Supplier Compliance

A deep commitment to legal compliance and ethical business practices is firmly embedded in JCPenney’s history and company culture.

Our commitment, in fact, is as old as the Company. When James Cash Penney founded the Company in 1902, he named his first store The Golden Rule Store. The name proclaimed his unique stance as a merchant: doing business by the high standard of the Golden Rule. His ideals were embodied in a set of core principles, known as The Penney Idea, that he and his partners adopted in 1913. They still govern the Company’s practices today. His ideals also underlie the JCPenney Statement of Business Ethics, which guides the day-today business conduct of our Associates.

Our suppliers have been selected, in part, because we believe they share our commitment to legal compliance and ethical business practices. Our suppliers are required not only to honor this commitment in their dealings with JCPenney but also to ensure that all their contractors do so as well - this commitment to this concept is confirmed in all contractual agreements.

In the JCPenney Supplier Legal Compliance Program brochure, first published in 1996, we restate the basic principles that have always defined our mutual understanding of legal compliance and ethical business practices. This current edition is a product of our continuing efforts to promote increasingly higher levels of compliance and vigilance on the part of our suppliers and their contractors.

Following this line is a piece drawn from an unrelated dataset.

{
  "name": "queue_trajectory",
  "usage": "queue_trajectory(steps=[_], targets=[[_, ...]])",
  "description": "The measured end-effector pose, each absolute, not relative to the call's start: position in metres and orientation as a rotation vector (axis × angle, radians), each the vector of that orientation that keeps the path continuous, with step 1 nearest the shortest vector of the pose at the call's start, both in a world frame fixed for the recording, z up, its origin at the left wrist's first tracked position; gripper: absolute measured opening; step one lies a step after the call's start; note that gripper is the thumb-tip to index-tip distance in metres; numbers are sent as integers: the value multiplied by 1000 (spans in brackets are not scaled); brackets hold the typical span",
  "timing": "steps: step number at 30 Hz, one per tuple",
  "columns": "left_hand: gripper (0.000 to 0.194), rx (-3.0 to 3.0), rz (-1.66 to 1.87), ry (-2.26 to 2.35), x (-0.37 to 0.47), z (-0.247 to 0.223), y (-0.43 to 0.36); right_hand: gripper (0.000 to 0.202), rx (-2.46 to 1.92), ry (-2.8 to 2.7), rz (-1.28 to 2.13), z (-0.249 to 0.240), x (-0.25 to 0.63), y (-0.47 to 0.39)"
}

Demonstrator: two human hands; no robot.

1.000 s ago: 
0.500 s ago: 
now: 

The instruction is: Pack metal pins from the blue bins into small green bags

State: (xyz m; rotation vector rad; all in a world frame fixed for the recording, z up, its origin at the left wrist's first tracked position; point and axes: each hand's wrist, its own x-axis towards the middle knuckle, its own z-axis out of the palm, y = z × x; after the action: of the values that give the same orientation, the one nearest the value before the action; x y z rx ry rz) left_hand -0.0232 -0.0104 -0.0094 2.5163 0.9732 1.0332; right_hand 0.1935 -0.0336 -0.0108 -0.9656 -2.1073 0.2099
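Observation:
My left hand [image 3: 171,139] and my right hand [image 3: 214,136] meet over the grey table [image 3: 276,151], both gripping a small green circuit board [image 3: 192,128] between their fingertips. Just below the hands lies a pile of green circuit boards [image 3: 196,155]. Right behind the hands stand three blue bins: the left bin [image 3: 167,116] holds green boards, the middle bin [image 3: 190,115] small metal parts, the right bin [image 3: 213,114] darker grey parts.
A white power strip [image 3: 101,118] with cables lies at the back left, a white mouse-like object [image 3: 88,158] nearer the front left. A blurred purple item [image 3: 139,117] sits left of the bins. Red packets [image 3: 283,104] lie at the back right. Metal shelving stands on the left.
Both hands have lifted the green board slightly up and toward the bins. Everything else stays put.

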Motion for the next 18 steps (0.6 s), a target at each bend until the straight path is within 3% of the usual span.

As always, we encorage our suppliers to discuss our program at all appropirate levels of their company and to provide copies of it to all their contractors, and to make sure that all concerned fully understand what is required of them.

 

Policy on Uzbekistan Cotton Production

Recent reports of government-backed forced child labor in the cotton fields of Uzbekistan have raised concerns among retailers and cotton product manufacturers in the United States and abroad. JCPenney shares those concerns, and we have been working with a broad coalition of companies, trade associations and other stakeholders to persuade the Uzbekistan government to end this practice. In support of this effort, effective immediately, JCPenney has informed its suppliers that they must not use, or permit the factories they operate or contract with to use, fabric or yarn made from cotton grown in Uzbekistan in products sold to JCPenney.